In head-to-head comparisons, indomethacin and naproxen show similar overall pain relief for inflammatory pain. But indomethacin causes significantly more central nervous system side effects. In one controlled study, dizziness occurred in six patients taking indomethacin compared to zero on naproxen. So for ordinary headaches, there’s usually no good reason to reach for indomethacin when gentler alternatives exist.

Side Effects and Tolerability

Indomethacin is one of the more potent anti-inflammatories, and that potency comes with a trade-off. In a study of 228 patients treated for an average of 15 weeks, roughly half reported side effects. The most common were stomach discomfort, nausea, headache (ironically), dizziness, and a foggy or “muzzy” feeling. These side effects were rarely severe, but they were frequent enough to be a real consideration for long-term use.

The more serious risks mirror those of other anti-inflammatory drugs but tend to be more pronounced with indomethacin. Stomach ulcers, gastrointestinal bleeding, and perforation can occur without warning symptoms. Kidney problems, elevated blood pressure, and liver injury are also possible. Historical data from the UK found that gastrointestinal upset and bleeding were the most commonly reported major adverse events.

People who take blood thinners, other anti-inflammatory drugs, aspirin, or certain antidepressants face a higher risk of bleeding while on indomethacin. It should not be combined with a diuretic called triamterene, and it’s not safe for people with aspirin-sensitive asthma or those recovering from heart bypass surgery.

What Long-Term Use Looks Like

For headache disorders like hemicrania continua or paroxysmal hemicrania, indomethacin often needs to be taken indefinitely because the underlying condition doesn’t go away. The goal in long-term treatment is to find the lowest dose that keeps symptoms fully controlled.

Treatment typically starts at 25 mg three times daily with meals. If there’s no improvement within two to three days, the dose gets increased gradually. Most patients settle at under 200 mg per day, though doses up to 500 mg daily are sometimes used. Taking it with food is important for stomach protection, and many patients also take a stomach-protecting medication alongside it.

Long-term use requires periodic blood work to check kidney function, liver enzymes, and blood counts, since serious organ damage can develop silently. If you notice unusual fatigue, dark stools, swelling, or yellowing skin, those are signals that something may be going wrong.

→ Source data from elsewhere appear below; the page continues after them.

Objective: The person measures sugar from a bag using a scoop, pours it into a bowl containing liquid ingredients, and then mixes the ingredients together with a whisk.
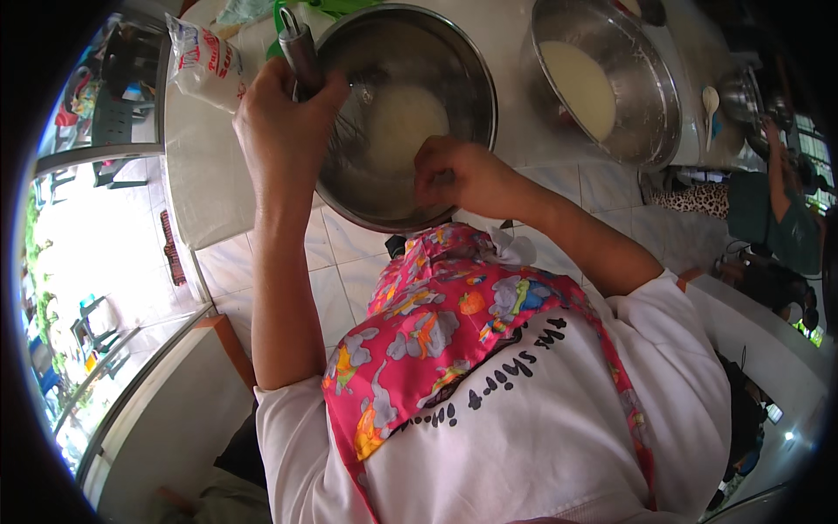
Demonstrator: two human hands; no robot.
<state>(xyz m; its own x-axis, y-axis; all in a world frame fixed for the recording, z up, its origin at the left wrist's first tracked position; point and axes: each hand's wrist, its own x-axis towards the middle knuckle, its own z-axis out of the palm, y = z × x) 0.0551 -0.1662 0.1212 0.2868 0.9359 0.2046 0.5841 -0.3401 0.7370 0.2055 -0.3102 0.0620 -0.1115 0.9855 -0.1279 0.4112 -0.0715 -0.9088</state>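
Note:
A large steel mixing bowl (pixel 458 72) stands in front of me with a pale liquid (pixel 409 118) at its bottom. Over its left side, my left hand (pixel 288 105) grips the handle of a wire whisk (pixel 302 56), whose wires reach down into the bowl. My right hand (pixel 458 173) is over the near right part of the bowl, fingers curled and blurred; whether they hold anything or touch the rim cannot be told.
Right of the bowl, a second steel bowl (pixel 645 98) holds pale batter-like liquid. Farther right lie a light spoon (pixel 710 105) and more metal bowls (pixel 740 95), near another person (pixel 792 223). A printed plastic bag of white contents (pixel 206 65) stands at the left, by green plastic (pixel 337 6).

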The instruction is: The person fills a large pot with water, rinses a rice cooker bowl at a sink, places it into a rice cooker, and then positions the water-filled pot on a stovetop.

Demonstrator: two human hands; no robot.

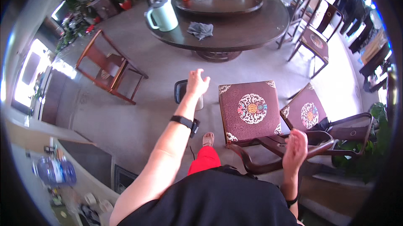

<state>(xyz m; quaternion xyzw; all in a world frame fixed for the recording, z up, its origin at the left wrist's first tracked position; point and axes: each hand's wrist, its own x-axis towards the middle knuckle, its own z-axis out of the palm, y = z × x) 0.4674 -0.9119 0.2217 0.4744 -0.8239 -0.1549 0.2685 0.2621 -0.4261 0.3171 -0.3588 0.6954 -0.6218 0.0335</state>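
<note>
My left hand [197, 83] reaches forward with its fingers apart and nothing in them. Below it on the floor, partly hidden by the hand and forearm, stands a small bin [178, 93] with a dark rim. My right hand [295, 150] is loosely curled, holds nothing that I can see, and overlaps the curved wooden back [267, 167] of a chair; contact cannot be made out. That chair's maroon seat [252, 111] carries a round embroidered medallion. Beyond my left hand, a crumpled grey cloth [200, 30] and a pale green jug [163, 15] rest on a dark round table [245, 35].
A raised turntable [220, 4] bears plastic bags and small containers. Wooden chairs stand at left [107, 65] and far right [316, 42]; another seat [307, 108] adjoins the near chair. A large water bottle [55, 171] is at lower left. Leafy plants [362, 150] edge the right.
</note>
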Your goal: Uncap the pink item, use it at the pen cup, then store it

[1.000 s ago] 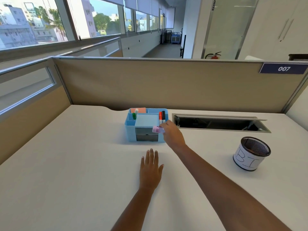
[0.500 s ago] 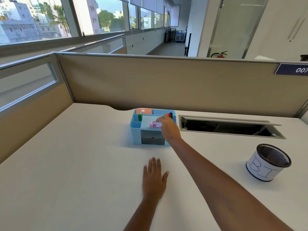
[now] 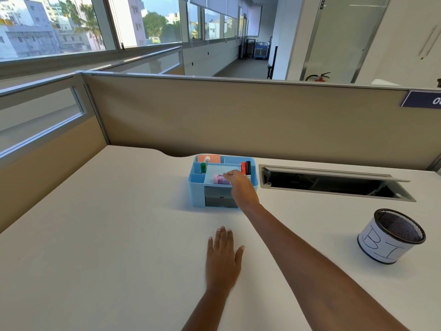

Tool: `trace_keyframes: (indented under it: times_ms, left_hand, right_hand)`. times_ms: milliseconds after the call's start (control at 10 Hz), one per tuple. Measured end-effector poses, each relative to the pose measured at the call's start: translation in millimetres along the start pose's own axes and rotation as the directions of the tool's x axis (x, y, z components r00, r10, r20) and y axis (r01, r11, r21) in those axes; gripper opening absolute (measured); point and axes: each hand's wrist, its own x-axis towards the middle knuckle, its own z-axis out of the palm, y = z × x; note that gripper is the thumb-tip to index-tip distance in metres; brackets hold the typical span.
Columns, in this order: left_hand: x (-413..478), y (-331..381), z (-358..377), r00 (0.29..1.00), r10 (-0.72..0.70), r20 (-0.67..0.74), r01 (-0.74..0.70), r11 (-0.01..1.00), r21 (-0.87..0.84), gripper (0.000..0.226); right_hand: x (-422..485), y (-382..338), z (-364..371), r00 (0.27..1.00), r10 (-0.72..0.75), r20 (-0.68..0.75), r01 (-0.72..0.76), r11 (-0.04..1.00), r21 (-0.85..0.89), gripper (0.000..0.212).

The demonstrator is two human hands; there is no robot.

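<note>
The pink item (image 3: 220, 179), a short capped marker with a lilac end, lies flat in the middle tray of the blue desk organizer (image 3: 196, 187). My right hand (image 3: 241, 187) reaches over the organizer's front, and its fingertips still pinch the marker's right end. My left hand (image 3: 223, 259) rests flat on the white desk, fingers together, holding nothing. The pen cup (image 3: 391, 237), black mesh wrapped in white paper lettered "BI", stands far to the right near the desk's edge.
The organizer also holds a green marker (image 3: 203, 166), red and black markers (image 3: 245, 168), an orange pad (image 3: 210, 158) and a grey drawer (image 3: 220, 199). An open cable slot (image 3: 334, 185) is sunk into the desk behind the cup. Beige partitions (image 3: 238, 120) wall the desk's back and left.
My right hand carried the pink marker from the organizer's front up over the tray and lowered it flat inside. The left hand stayed flat on the desk.
</note>
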Motion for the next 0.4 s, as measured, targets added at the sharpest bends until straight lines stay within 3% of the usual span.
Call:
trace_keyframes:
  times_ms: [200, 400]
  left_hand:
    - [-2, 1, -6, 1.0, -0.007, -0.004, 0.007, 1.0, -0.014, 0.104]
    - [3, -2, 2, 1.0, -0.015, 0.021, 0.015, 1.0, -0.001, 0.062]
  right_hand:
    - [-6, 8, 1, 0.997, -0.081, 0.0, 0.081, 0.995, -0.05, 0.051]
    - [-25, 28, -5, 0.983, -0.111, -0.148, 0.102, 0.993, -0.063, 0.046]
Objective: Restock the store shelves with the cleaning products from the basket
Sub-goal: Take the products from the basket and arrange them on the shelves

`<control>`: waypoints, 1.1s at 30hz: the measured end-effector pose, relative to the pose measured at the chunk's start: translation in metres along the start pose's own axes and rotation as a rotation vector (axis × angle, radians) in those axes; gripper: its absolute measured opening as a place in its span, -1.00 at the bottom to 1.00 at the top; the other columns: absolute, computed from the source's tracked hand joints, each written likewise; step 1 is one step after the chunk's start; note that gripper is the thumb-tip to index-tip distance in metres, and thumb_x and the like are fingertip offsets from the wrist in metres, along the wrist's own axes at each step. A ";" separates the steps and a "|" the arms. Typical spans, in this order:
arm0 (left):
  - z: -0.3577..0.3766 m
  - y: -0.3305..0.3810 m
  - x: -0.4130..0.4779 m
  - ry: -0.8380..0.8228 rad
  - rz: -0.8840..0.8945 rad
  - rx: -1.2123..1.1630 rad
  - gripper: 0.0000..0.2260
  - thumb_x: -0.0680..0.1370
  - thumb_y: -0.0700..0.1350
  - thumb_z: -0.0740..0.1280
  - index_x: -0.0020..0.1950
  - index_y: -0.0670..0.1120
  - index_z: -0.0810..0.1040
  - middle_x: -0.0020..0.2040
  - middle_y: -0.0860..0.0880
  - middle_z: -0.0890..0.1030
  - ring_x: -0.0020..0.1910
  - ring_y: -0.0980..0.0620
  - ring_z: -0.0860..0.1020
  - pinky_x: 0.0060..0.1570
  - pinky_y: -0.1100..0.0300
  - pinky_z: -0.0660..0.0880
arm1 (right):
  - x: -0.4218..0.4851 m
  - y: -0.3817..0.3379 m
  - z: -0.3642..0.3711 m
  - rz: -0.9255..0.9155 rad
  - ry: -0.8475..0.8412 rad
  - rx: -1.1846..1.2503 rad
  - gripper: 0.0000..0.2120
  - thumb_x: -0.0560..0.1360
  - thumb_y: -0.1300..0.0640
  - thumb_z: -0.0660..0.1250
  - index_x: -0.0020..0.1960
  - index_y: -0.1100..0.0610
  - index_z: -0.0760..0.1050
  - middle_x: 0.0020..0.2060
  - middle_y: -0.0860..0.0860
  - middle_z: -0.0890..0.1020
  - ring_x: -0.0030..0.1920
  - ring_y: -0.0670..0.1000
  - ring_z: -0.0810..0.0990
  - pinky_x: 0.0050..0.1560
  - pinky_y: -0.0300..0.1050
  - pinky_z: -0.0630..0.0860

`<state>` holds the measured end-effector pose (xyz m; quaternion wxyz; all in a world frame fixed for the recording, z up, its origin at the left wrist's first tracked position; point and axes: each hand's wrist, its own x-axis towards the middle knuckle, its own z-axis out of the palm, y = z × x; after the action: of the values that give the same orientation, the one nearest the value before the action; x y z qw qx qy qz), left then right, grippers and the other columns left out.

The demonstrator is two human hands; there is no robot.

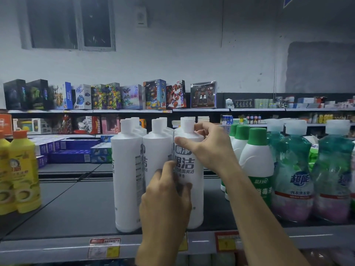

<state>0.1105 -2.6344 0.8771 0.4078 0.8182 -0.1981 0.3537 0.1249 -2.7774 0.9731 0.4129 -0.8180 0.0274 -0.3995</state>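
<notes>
Three rows of tall white cleaner bottles stand on the dark top shelf (76, 206). The front right white bottle (190, 166) has blue and grey print facing me. My right hand (209, 146) grips its shoulder and neck from the right, thumb across the label. My left hand (167, 196) wraps its lower body from the front left. Beside it stand the middle white bottle (157, 154) and the left white bottle (127, 175), both turned sideways. The basket is out of view.
Yellow bottles (19, 173) with orange caps stand at the left. Green-capped white bottles (257, 162) and teal detergent bottles (294, 175) crowd the right. Price tags (104, 248) hang on the shelf's front edge. Toy boxes (155, 95) fill the aisle shelves behind.
</notes>
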 end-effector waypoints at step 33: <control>-0.073 -0.037 0.052 0.029 0.131 -0.013 -0.54 0.49 0.03 0.63 0.33 0.22 0.56 -0.20 0.27 0.70 -0.22 0.19 0.66 -0.11 0.14 0.61 | 0.048 -0.095 0.011 -0.345 -0.174 -0.488 -0.65 0.50 -0.24 0.53 0.02 0.05 0.71 -0.06 -0.03 0.70 0.02 0.02 0.67 0.03 -0.10 0.53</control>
<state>0.1378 -2.5550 0.9265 0.3917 0.7957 -0.2475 0.3901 0.1375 -2.7259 1.0663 0.1311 -0.9167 -0.0521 -0.3739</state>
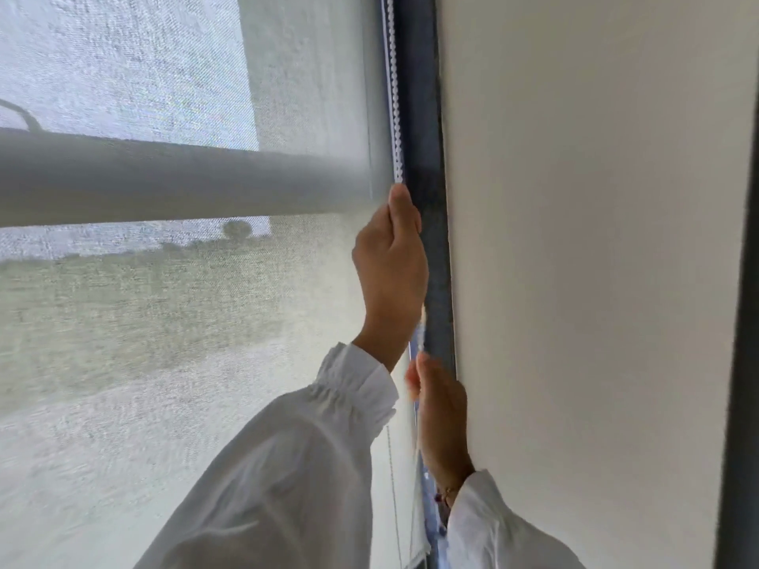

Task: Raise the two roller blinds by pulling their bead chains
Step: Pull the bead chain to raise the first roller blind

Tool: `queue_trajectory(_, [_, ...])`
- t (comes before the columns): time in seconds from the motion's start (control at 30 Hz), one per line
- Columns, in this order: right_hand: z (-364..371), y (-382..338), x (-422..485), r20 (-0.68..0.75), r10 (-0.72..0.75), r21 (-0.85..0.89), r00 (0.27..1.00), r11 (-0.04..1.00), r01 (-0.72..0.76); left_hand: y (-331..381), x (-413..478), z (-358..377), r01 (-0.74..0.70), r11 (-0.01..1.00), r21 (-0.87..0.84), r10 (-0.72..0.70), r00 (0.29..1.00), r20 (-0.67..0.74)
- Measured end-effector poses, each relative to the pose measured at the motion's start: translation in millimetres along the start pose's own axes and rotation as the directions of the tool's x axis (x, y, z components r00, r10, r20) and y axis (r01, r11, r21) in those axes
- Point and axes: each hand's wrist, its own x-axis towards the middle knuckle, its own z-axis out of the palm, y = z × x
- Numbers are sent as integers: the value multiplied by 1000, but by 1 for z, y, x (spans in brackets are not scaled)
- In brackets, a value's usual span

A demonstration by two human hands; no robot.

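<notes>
At the window's right edge, we work the bead chain (395, 117) hand over hand: our left hand (390, 264) is closed in a fist around it just below where the white beads drop along the dark window frame (427, 158), while our right hand (441, 408) sits lower, close against the white wall (575, 240). Blur hides the right hand's fingers, so we cannot tell whether they pinch the chain or merely brush it. The translucent roller blind (164, 322) covers the glass across the whole view, a balcony rail (143, 178) showing through the weave.

The risks, as we judge them, lie in the pull. A tug angled away from the frame could drag the beads off their sprocket above, out of view. Letting go with one hand before the other has hold could let the fabric slide back. Our loose white sleeve (349, 388) hangs beside the chain's lower run and could snag it.
</notes>
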Motion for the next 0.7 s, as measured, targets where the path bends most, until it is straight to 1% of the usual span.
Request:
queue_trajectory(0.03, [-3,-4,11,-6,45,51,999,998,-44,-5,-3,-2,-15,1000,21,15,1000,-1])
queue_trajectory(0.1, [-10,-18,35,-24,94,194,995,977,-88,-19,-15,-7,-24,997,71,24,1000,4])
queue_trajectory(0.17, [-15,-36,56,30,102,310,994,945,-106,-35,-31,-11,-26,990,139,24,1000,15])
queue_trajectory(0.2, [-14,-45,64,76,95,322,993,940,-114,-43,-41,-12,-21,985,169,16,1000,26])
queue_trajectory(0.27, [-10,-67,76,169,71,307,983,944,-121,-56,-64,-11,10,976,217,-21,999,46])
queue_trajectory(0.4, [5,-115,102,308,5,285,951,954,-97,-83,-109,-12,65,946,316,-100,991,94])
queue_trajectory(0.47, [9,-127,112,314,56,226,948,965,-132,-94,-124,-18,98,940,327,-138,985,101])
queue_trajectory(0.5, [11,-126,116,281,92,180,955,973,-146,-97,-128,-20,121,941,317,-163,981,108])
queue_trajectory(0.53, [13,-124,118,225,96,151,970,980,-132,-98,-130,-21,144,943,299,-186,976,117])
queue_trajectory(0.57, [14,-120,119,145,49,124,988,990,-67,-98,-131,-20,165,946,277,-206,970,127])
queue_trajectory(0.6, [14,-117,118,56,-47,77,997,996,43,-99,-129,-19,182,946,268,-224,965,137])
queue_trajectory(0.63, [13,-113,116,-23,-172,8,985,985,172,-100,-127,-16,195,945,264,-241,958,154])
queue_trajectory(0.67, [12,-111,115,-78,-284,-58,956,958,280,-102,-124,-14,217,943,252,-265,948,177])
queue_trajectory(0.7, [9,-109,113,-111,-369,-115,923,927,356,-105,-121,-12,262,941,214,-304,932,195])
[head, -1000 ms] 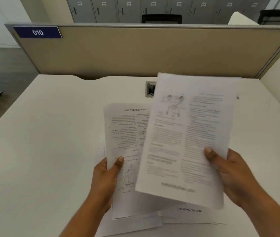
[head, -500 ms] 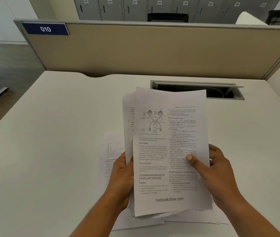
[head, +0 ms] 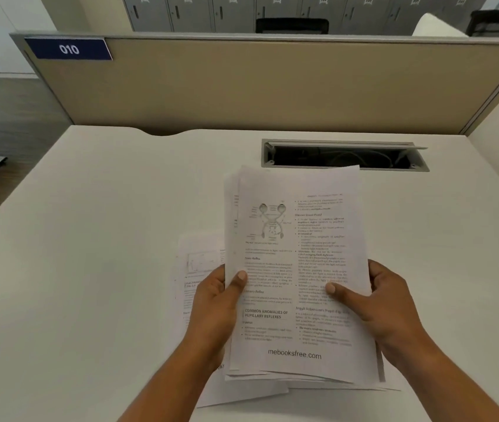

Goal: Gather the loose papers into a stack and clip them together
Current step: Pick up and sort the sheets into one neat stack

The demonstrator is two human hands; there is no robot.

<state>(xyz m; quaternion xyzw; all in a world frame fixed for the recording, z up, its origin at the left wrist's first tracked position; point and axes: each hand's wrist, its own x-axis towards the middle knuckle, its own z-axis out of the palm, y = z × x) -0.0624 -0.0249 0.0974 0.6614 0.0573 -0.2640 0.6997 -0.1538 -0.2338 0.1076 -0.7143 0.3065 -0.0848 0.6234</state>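
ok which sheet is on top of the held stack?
The sheet with the eye-pathway diagram, the heading "COMMON ANOMALIES OF PUPILLARY REFLEXES" and "mebooksfree.com" at its foot. Both thumbs press on it; the other sheets show only as edges behind it or lie on the desk.

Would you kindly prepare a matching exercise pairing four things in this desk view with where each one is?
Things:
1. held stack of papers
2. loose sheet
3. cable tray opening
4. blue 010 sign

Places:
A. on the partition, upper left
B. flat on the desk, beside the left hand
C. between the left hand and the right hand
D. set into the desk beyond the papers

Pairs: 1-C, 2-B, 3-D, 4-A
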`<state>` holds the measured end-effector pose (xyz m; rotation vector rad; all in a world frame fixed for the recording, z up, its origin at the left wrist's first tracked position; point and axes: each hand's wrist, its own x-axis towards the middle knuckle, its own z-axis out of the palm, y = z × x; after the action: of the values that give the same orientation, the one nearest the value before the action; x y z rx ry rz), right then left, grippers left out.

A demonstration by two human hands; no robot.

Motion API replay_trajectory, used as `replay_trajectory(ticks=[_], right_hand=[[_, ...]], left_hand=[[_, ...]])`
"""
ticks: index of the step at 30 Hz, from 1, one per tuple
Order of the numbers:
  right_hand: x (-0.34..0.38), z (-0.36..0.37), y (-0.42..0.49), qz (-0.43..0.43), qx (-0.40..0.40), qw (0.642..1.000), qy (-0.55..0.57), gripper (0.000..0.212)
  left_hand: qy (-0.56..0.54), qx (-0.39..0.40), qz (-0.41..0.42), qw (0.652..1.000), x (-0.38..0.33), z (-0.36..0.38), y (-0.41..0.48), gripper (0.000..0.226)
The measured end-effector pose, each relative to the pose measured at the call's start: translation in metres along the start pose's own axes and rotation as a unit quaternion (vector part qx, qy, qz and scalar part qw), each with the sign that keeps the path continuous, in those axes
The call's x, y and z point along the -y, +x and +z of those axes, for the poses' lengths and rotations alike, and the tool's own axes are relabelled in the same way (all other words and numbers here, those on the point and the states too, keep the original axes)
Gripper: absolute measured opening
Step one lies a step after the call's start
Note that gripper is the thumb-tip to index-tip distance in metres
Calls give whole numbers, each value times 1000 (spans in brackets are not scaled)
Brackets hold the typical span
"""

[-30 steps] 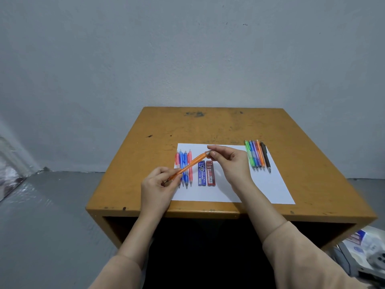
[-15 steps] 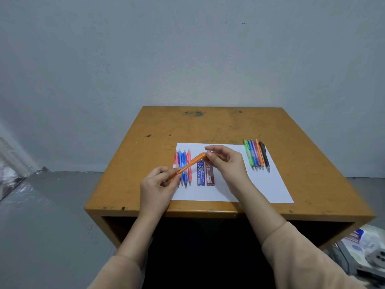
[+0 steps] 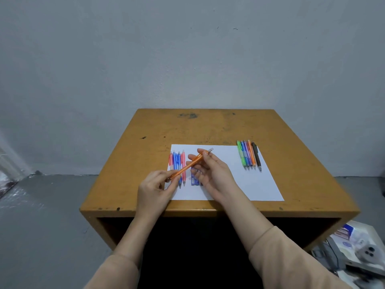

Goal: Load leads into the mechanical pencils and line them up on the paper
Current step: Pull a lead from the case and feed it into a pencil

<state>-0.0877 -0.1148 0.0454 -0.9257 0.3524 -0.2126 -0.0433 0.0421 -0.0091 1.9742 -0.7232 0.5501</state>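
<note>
An orange mechanical pencil is held slantwise above the white paper. My left hand pinches its tip end, and my right hand wraps around its upper part just below the clear cap. Under the pencil, several pink and blue mechanical pencils lie side by side at the paper's left edge. A blue lead case lies beside them, partly hidden by my right hand. A second row of several pencils, green to black, lies at the paper's upper right.
The paper rests on a worn wooden desk against a grey wall. Boxes and clutter sit on the floor at the lower right, beside the desk.
My right hand has shifted from pinching the pencil's cap end to gripping the barrel lower down, leaving the clear cap exposed. It covers more of the lead cases.
</note>
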Motion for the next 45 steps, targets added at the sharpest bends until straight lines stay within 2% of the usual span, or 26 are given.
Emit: replay_trajectory(ticks=[3,6,8,10,12,16,20,22,24,30,38,45], right_hand=[[6,-3,-1,-12,2,999,37,21],[15,-6,-1,-7,-4,995,98,23],[20,-7,-1,-4,3,990,138,23],[24,-9,-2,-5,12,986,169,24],[27,-13,-2,-12,14,980,197,26],[38,-23,2,-15,32,968,249,43],[46,-32,8,-18,26,957,290,59],[47,-37,12,-19,17,951,308,62],[45,-41,15,-19,3,948,319,64],[35,-46,19,-27,-32,934,356,63],[25,-47,27,-31,-76,922,378,58],[24,-45,26,-33,-80,919,385,62]], left_hand=[[17,5,24,1000,-4,1,0,27],[-3,13,26,1000,-12,6,4,18],[-51,44,-26,997,-24,9,5,14],[-129,104,-134,977,-41,12,6,6],[-229,158,-242,930,-56,14,8,3],[-409,170,-406,799,-72,20,13,37],[-518,192,-488,676,-75,22,16,52],[-543,205,-500,643,-75,23,17,57],[-548,214,-504,633,-75,23,18,59],[-542,214,-504,637,-73,25,17,56],[-558,180,-505,633,-66,27,10,56],[-562,170,-498,638,-66,25,9,63]])
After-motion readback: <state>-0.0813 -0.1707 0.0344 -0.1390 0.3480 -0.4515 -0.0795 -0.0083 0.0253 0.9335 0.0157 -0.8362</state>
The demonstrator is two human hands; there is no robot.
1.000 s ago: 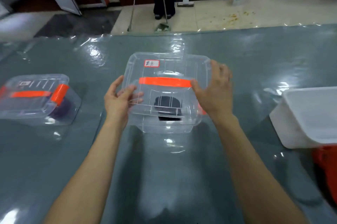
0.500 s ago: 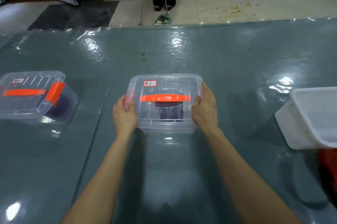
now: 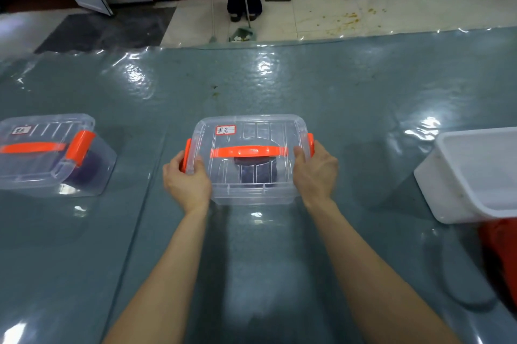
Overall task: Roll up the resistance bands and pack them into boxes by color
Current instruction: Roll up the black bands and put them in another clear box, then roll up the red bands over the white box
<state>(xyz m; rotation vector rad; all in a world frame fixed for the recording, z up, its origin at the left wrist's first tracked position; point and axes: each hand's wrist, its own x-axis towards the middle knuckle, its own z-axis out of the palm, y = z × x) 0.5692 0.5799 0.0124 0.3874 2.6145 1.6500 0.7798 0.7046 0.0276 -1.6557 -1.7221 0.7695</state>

How Doctors Use It as a Diagnostic Test

One of the most interesting things about indomethacin is its role as a diagnostic tool. When a neurologist suspects paroxysmal hemicrania or hemicrania continua, they may prescribe a short trial of indomethacin to see if it eliminates the headache entirely. This is sometimes called an “Indotest.” An injected dose of 50 to 100 mg can produce relief within 30 to 50 minutes. An oral trial typically runs for at least a week at 100 mg per day, looking for at least a 50% reduction in attack frequency. A complete response to indomethacin is actually part of the formal diagnostic criteria for several of these headache disorders.

This means that if you’ve been struggling with an unusual, persistent, or one-sided headache that hasn’t responded to typical painkillers, a trial of indomethacin could both identify the problem and solve it in one step.

Who Should and Shouldn’t Try It

Indomethacin makes the most sense for people whose headache pattern matches one of the indomethacin-responsive syndromes: one-sided continuous pain, brief repeated stabbing pains, or headaches triggered by coughing, exertion, or sleep. For these conditions, indomethacin isn’t just good. It’s often the only thing that works.

It’s a poor fit for people with a history of stomach ulcers or gastrointestinal bleeding, significant kidney or liver disease, uncontrolled high blood pressure, or aspirin-sensitive asthma. People who are dehydrated or on blood thinners need careful evaluation before starting. And for garden-variety tension headaches or migraines, the side effect profile makes it hard to justify when ibuprofen, naproxen, or migraine-specific treatments are available.